Doit-on faire entrer les techniques d’imagerie cérébrale au tribunal ? C’est aujourd’hui prématuré, au regard du manque de fiabilité des techniques concernées, de leur diversité et des difficultés de leur interprétation.

le lundi 18 juin 2012
 
 

VOS COMMENTAIRES LES MIEUX NOTÉS

Jean-Pierre BERTHET-LASTRAJOLI le mardi 05 juin 2012
 

Il n'est pas inutile de faire une place à une science, si elle permet d'éclairer d'un point de vue supplémentaire le débat dans les tribunaux, à la condition de ne lui accorder que la place qu'elle mérite et ne pas dire que, puisque c'est scientifique, ça ne peut être remis en cause.
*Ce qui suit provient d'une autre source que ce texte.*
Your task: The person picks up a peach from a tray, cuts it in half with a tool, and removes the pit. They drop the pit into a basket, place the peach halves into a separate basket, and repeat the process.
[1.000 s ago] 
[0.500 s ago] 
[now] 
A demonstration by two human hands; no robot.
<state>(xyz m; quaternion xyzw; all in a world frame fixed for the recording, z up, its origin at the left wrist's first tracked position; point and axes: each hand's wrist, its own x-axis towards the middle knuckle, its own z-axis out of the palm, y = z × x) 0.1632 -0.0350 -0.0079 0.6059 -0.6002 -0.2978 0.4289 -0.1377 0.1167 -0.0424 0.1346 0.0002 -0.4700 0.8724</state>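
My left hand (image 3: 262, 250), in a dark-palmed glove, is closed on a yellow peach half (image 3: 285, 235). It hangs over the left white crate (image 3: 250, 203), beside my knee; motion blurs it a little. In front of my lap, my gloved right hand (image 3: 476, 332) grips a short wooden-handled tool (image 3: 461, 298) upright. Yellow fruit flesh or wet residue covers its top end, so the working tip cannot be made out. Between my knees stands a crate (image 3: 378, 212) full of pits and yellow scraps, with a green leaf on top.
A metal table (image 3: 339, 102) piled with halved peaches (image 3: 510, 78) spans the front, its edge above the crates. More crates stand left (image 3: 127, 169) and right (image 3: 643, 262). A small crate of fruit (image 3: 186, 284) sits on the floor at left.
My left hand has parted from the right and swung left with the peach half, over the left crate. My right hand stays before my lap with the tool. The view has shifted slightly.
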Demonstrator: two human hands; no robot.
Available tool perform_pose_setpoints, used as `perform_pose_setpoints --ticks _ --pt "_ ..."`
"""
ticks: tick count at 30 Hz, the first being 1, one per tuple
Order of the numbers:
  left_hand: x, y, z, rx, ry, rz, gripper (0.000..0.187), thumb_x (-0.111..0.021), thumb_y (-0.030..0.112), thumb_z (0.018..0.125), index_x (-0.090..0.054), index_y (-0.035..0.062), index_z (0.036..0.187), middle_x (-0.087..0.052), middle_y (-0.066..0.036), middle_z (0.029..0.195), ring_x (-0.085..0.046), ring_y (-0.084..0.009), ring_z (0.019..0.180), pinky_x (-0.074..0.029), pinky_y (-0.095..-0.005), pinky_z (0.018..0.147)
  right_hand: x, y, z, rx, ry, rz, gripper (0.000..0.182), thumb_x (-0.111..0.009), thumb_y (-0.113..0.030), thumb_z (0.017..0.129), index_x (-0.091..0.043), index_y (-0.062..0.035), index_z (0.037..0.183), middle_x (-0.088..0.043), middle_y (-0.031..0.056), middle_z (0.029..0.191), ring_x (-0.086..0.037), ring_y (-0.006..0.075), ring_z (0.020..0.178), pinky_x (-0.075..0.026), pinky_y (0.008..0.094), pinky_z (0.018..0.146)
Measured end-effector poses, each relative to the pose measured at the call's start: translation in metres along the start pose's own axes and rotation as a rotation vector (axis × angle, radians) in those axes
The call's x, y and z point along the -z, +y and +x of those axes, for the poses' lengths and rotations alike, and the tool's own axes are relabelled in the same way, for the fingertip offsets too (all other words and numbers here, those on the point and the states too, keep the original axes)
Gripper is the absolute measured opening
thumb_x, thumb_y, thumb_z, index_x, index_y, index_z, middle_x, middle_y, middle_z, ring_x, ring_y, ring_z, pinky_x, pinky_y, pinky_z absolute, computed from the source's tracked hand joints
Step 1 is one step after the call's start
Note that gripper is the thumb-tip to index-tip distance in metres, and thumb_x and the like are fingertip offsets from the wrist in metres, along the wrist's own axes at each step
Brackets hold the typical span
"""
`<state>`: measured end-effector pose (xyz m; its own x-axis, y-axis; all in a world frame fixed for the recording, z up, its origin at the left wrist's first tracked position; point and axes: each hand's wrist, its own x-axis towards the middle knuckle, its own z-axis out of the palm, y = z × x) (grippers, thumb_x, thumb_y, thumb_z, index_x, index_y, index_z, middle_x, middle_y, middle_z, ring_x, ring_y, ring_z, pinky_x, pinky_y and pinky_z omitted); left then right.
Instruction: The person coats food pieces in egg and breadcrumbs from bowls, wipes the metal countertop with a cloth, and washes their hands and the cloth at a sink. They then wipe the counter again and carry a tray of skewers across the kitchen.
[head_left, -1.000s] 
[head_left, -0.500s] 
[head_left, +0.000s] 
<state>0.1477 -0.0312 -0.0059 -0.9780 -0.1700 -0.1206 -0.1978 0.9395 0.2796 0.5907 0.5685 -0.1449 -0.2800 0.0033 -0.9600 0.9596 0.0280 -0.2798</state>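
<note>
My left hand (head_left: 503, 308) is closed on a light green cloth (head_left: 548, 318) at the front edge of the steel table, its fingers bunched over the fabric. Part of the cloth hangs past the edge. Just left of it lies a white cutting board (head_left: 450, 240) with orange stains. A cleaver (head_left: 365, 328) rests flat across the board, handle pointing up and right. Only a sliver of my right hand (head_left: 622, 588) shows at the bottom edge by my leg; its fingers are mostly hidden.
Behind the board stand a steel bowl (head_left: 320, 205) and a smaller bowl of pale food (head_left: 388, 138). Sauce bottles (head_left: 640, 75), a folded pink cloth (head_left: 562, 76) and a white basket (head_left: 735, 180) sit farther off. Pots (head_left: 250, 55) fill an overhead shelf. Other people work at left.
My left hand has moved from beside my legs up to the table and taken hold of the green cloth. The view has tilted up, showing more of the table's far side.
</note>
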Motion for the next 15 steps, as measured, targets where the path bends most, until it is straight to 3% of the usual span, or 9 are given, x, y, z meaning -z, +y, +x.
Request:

On le voit pour la psychanalyse, avec parfois des experts qui se contredisent (comme dans d'autres domaines. Ce qui démontre bien que les experts ne sont que des hommes et qu'il ne faut pas leur accorder une importance abusive).
Tout comme les témoignages humains ne sont pas fiables, tout comme des images de caméra, ou des photos peuvent donner un mauvais reflet de la réalité (ce n'est pas les images qui sont en cause, mais leur interprétation par l'homme), les sciences ne sont que l'application par des hommes des lois d'une discipline. D'où une marge d'erreur impossible à exclure.
Les machines ne seraient pas plus fiables.
La justice idéale consisterait à tenir compte d'un faisceau de témoignage. Et, malgré cela, nous n'échapperions pas à l'erreur judiciaire. Une mauvaise enquête lors de l'instruction, ou une absence d'objectivité d'un juge qui omettrait d'instruire à décharge, et voilà des procès qui partent en vrille et bafouent la vérité.
J'ai vu des tribunaux administratifs aller dans un sens, puis un autre tribunal administratif donner en appel un jugement inverse, avant que la seconde décision soit maintenue en cassation. Sans que rien de fondamentalement nouveau ne soit intervenu et que les lois demeurent les mêmes.
Donc, la neuroscience ne doit pas avoir des pouvoir trop grands et il serait illusoire de croire qu'on pourra démontrer la responsabilité de quelqu'un à un moment donné. Parfois, lui-même n'en sait rien. Par contre, la neuroscience, un psy et l'avis des enquêtreurs qui ont interrogé une personne peuvent permettre de se forger une opinion.
Mais, le risque zéro en matière d'erreur judiciaire n'existe pas.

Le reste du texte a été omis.